* Activity *
Once you find the line containing "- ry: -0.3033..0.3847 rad" in the data below, copy it and each following line exactly, up to and including the line containing "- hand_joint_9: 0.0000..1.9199", and nothing else.

(Dataset records)
=== Begin Enclosure ===

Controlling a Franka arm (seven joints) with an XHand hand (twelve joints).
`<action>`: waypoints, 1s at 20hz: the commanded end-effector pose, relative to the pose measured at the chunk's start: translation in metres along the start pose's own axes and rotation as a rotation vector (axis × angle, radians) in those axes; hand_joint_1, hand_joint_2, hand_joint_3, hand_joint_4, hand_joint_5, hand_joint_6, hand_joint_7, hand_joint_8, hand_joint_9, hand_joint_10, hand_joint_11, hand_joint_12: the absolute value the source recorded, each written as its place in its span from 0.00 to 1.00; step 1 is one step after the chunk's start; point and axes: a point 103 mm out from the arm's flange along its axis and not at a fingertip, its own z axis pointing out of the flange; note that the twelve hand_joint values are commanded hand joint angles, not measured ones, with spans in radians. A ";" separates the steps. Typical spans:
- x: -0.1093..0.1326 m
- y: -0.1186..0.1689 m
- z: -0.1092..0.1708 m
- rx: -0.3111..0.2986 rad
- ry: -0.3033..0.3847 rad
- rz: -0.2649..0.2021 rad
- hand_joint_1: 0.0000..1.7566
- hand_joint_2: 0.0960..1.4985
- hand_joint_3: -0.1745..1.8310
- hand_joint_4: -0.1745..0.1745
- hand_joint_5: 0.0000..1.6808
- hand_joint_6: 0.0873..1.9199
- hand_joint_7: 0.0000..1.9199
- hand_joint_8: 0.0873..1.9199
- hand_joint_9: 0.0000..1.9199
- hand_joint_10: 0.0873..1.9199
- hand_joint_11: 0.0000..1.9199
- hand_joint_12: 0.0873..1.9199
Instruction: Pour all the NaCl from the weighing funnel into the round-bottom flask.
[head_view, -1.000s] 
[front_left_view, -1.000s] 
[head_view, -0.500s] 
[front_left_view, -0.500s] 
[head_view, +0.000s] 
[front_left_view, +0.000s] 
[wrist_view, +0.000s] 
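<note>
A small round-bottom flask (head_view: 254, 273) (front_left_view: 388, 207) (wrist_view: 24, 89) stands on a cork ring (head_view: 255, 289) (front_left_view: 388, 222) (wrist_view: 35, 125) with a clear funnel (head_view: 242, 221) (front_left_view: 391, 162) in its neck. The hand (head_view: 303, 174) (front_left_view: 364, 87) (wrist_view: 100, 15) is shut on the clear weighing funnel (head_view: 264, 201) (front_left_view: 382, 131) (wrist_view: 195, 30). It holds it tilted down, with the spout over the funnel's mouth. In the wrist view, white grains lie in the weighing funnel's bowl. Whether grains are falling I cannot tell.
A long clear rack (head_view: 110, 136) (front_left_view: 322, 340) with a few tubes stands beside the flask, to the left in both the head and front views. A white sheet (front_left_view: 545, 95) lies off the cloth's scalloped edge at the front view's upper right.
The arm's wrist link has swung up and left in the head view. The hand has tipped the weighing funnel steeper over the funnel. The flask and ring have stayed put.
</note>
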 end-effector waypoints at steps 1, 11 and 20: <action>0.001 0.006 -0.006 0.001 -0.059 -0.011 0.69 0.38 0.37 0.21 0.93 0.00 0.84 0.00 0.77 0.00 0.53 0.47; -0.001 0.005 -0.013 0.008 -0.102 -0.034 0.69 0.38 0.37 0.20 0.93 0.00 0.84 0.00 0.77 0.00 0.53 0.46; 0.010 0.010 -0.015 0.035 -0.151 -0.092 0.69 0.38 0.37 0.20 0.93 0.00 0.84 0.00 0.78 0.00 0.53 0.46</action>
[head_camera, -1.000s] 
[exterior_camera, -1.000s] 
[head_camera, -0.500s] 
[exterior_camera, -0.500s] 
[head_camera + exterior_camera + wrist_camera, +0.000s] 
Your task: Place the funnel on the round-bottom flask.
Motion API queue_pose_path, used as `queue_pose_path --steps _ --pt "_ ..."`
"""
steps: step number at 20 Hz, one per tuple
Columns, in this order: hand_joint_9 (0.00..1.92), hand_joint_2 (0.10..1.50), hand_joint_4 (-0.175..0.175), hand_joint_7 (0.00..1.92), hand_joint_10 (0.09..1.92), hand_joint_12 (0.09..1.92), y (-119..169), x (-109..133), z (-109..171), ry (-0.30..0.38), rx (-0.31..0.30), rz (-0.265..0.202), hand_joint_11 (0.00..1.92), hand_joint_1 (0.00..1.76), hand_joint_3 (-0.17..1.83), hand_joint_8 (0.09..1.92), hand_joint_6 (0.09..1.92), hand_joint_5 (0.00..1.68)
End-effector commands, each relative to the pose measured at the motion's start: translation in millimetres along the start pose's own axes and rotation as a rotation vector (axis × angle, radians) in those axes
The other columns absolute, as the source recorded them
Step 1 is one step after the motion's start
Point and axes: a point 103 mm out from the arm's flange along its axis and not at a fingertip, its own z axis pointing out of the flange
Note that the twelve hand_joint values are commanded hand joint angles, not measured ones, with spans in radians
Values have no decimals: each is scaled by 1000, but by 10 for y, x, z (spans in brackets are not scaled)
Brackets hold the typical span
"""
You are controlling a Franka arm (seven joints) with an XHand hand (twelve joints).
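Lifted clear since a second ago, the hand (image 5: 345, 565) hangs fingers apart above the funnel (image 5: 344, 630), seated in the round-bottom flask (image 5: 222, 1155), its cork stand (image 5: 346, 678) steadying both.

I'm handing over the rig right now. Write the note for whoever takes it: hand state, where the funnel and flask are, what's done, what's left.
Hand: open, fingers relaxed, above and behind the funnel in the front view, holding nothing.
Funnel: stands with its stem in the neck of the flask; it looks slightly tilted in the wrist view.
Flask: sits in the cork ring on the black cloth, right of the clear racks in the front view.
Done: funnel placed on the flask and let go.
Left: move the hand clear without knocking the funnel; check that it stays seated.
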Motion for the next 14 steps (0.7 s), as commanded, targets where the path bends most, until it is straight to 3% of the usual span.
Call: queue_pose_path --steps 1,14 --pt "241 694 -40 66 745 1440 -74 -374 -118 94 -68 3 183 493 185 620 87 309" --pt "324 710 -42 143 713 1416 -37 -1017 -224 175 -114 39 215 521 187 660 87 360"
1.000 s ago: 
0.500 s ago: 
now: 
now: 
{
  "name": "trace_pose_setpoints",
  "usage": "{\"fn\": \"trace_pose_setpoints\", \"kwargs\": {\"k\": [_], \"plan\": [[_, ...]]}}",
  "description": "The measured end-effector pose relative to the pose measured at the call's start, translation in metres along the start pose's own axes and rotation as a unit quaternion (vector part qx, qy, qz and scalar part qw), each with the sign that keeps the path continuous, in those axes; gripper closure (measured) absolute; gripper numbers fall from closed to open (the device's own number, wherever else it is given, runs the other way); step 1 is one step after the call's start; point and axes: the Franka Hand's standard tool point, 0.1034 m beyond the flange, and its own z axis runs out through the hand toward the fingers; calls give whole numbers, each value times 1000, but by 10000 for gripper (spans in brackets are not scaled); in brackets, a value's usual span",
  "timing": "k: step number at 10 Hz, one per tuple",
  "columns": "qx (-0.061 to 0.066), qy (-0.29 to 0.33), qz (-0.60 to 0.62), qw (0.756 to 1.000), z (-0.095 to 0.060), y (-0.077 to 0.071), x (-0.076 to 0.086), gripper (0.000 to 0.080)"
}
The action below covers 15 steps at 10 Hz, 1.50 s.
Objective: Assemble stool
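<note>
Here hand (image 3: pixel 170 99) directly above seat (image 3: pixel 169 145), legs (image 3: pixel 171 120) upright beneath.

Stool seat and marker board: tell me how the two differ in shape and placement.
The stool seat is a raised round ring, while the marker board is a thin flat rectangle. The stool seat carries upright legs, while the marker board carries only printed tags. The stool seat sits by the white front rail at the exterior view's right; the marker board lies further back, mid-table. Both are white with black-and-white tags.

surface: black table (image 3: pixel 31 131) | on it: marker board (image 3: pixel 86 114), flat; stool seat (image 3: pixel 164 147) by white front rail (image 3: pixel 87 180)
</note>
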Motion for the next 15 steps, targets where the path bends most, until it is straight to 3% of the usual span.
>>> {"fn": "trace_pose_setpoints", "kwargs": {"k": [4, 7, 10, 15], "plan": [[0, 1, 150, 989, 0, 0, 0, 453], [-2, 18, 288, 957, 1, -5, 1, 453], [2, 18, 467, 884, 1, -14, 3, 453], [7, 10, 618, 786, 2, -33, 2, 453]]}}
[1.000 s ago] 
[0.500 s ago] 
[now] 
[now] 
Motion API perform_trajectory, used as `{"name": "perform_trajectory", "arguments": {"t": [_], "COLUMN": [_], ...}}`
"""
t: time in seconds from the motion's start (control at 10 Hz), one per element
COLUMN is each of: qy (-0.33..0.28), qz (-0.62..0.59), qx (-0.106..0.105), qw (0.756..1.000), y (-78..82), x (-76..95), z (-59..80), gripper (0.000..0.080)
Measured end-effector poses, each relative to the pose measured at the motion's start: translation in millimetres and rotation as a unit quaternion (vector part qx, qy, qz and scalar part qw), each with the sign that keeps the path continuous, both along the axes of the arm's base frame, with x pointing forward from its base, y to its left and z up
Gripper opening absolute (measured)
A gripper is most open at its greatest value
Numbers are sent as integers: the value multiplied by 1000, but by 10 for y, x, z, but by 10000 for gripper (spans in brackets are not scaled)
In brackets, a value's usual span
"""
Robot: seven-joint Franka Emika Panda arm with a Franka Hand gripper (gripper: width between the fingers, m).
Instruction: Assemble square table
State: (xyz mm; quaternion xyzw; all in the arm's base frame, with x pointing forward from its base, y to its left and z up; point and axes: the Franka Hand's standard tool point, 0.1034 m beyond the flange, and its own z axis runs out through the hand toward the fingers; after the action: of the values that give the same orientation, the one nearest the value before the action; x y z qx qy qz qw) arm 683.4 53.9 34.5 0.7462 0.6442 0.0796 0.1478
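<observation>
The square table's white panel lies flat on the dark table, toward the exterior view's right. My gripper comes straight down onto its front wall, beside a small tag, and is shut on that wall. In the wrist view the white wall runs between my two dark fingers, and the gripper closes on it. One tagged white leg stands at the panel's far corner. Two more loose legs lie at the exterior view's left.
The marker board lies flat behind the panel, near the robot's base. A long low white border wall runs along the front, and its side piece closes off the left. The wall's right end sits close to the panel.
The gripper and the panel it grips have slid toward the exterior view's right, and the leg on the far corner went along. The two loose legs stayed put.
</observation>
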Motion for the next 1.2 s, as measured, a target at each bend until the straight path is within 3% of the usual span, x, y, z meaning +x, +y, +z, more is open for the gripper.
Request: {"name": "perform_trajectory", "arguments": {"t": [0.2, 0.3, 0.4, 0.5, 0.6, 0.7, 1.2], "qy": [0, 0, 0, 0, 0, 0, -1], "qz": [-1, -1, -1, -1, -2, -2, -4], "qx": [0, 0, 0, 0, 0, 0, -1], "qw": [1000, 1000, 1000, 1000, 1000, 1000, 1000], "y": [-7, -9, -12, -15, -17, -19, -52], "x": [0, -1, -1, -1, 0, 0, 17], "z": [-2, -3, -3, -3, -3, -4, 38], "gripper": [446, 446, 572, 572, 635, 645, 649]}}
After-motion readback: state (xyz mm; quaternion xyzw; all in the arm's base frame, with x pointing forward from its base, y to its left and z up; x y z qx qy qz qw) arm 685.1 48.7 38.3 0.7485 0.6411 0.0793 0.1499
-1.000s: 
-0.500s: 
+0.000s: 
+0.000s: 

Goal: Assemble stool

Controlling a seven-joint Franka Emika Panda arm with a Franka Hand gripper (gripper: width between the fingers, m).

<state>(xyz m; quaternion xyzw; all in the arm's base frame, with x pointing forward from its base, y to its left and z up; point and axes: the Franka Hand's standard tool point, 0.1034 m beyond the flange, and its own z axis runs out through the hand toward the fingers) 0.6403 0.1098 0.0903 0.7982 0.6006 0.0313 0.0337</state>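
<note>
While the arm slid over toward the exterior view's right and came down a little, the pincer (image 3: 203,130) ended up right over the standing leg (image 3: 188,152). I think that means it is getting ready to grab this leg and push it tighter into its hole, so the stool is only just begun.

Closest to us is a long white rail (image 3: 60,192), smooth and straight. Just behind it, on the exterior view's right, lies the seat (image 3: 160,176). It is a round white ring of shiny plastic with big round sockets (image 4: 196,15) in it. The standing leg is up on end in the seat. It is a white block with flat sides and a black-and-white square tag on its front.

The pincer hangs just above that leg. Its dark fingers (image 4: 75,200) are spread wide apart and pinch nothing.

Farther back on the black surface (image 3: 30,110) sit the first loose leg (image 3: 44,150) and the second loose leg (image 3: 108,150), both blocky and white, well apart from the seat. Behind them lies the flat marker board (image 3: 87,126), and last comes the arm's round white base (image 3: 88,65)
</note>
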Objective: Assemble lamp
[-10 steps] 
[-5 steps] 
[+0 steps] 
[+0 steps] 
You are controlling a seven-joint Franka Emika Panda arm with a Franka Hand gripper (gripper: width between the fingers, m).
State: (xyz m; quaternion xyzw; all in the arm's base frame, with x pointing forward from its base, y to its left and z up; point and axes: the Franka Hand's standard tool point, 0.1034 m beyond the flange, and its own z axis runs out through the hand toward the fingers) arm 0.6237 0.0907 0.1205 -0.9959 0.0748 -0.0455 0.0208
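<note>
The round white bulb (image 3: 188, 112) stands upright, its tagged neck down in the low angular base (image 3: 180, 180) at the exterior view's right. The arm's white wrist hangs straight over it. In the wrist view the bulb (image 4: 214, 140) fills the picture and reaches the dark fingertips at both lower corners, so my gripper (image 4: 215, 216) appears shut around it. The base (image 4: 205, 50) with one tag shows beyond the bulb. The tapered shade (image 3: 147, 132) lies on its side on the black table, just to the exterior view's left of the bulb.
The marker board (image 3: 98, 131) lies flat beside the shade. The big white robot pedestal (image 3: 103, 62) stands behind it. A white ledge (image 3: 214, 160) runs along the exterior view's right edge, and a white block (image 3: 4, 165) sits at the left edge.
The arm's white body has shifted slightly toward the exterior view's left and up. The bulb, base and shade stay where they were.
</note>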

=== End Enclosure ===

* Reply *
- ry: -0.3033..0.3847 rad
- rz: -0.2649..0.2021 rad
- hand_joint_1: 0.0000..1.7566
- hand_joint_2: 0.0960..1.4985
- hand_joint_3: -0.1745..1.8310
- hand_joint_4: -0.1745..0.1745
- hand_joint_5: 0.0000..1.6808
- hand_joint_6: 0.0873..1.9199
- hand_joint_7: 0.0000..1.9199
- hand_joint_8: 0.0873..1.9199
- hand_joint_9: 0.0000..1.9199

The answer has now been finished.